## Task item
Recreate the entire listing that appears below, exactly.

## Source material

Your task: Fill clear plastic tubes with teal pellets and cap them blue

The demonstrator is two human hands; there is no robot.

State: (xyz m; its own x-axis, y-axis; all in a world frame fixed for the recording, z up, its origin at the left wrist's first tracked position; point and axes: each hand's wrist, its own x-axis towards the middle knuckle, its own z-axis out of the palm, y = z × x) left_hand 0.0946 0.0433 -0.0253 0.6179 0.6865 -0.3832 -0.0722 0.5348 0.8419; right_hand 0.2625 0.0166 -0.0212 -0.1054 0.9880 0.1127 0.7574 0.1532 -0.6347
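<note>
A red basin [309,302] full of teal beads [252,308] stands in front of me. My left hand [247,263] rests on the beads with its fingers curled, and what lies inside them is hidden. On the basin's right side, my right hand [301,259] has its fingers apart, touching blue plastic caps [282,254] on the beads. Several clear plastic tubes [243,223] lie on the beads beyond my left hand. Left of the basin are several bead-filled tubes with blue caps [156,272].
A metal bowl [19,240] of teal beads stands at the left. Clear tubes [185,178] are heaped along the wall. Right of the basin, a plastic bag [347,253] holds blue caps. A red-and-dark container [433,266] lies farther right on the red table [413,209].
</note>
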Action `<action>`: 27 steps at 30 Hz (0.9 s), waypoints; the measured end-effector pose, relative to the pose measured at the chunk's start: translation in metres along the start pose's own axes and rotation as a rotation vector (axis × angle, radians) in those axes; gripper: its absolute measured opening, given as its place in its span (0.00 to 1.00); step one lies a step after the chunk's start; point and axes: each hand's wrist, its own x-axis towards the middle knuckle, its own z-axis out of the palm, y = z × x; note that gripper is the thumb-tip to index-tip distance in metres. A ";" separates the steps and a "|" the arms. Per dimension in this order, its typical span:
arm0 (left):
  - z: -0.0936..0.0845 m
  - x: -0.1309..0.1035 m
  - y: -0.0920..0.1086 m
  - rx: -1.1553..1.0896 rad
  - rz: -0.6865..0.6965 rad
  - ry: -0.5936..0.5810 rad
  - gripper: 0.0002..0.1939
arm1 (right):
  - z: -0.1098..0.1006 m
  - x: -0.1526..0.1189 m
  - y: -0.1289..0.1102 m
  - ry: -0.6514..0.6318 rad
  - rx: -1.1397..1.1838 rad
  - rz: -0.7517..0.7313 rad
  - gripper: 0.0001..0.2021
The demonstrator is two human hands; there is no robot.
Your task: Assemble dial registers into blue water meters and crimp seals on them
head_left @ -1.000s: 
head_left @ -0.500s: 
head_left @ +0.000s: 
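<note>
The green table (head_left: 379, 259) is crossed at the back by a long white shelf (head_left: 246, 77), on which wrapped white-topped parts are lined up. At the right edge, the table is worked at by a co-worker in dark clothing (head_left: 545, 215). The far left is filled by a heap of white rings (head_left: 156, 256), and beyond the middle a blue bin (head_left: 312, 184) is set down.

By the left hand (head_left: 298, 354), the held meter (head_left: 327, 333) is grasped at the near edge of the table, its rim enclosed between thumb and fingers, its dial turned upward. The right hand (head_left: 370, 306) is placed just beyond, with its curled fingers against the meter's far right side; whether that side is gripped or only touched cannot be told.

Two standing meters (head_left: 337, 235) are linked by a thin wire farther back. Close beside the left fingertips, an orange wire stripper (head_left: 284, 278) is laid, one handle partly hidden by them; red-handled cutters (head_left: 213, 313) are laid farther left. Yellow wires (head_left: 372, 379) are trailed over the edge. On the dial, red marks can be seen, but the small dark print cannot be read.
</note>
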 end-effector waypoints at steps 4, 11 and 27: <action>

## Answer to this problem
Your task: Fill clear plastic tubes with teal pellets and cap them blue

The demonstrator is two human hands; there is no robot.

State: (xyz m; its own x-axis, y-axis; all in a world frame fixed for the recording, z up, its origin at the left wrist's first tracked position; point and axes: each hand's wrist, its own x-axis towards the middle knuckle, its own z-axis out of the palm, y = z × x) left_hand 0.0946 0.0433 -0.0253 0.6179 0.6865 -0.3832 -0.0722 0.5348 0.8419; right_hand 0.2625 0.0166 -0.0212 -0.1054 0.9880 0.1127 0.7574 0.1532 -0.6347
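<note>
A red basin [309,302] full of teal beads [252,308] stands in front of me. My left hand [247,263] rests on the beads with its fingers curled, and what lies inside them is hidden. On the basin's right side, my right hand [301,259] has its fingers apart, touching blue plastic caps [282,254] on the beads. Several clear plastic tubes [243,223] lie on the beads beyond my left hand. Left of the basin are several bead-filled tubes with blue caps [156,272].
A metal bowl [19,240] of teal beads stands at the left. Clear tubes [185,178] are heaped along the wall. Right of the basin, a plastic bag [347,253] holds blue caps. A red-and-dark container [433,266] lies farther right on the red table [413,209].
</note>
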Action `<action>`: 27 steps at 30 Hz (0.9 s), waypoints; the measured end-effector pose, relative to the pose measured at the chunk's start: translation in metres along the start pose's own axes and rotation as a rotation vector (axis × angle, radians) in those axes; gripper: its absolute measured opening, given as its place in its span (0.00 to 1.00); step one lies a step after the chunk's start; point and axes: each hand's wrist, its own x-axis towards the middle knuckle, its own z-axis out of the palm, y = z × x; note that gripper is the thumb-tip to index-tip distance in metres. A ";" separates the steps and a "|" the arms. Per dimension in this order, its typical span:
arm0 (left):
  - z: -0.0936..0.0845 m
  - x: -0.1309..0.1035 m
  - y: -0.0920..0.1086 m
  - rx: -1.1553..1.0896 rad
  - rz: -0.6865..0.6965 rad
  - ry: -0.5936..0.5810 rad
  - gripper: 0.0002..0.1939
arm1 (right):
  - z: -0.1098..0.1006 m
  - x: -0.1526..0.1189 m
  - y: -0.1289..0.1102 m
  - ry: -0.6514..0.6318 rad
  - rx: -1.1397..1.1838 rad
  - rz: -0.7517..0.7313 rad
  - gripper: 0.0001..0.2021
The demonstrator is two human hands; there is no robot.
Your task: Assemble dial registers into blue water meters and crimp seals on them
head_left @ -1.000s: 
head_left @ -0.500s: 
head_left @ +0.000s: 
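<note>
The green table (head_left: 379, 259) is crossed at the back by a long white shelf (head_left: 246, 77), on which wrapped white-topped parts are lined up. At the right edge, the table is worked at by a co-worker in dark clothing (head_left: 545, 215). The far left is filled by a heap of white rings (head_left: 156, 256), and beyond the middle a blue bin (head_left: 312, 184) is set down.

By the left hand (head_left: 298, 354), the held meter (head_left: 327, 333) is grasped at the near edge of the table, its rim enclosed between thumb and fingers, its dial turned upward. The right hand (head_left: 370, 306) is placed just beyond, with its curled fingers against the meter's far right side; whether that side is gripped or only touched cannot be told.

Two standing meters (head_left: 337, 235) are linked by a thin wire farther back. Close beside the left fingertips, an orange wire stripper (head_left: 284, 278) is laid, one handle partly hidden by them; red-handled cutters (head_left: 213, 313) are laid farther left. Yellow wires (head_left: 372, 379) are trailed over the edge. On the dial, red marks can be seen, but the small dark print cannot be read.
</note>
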 end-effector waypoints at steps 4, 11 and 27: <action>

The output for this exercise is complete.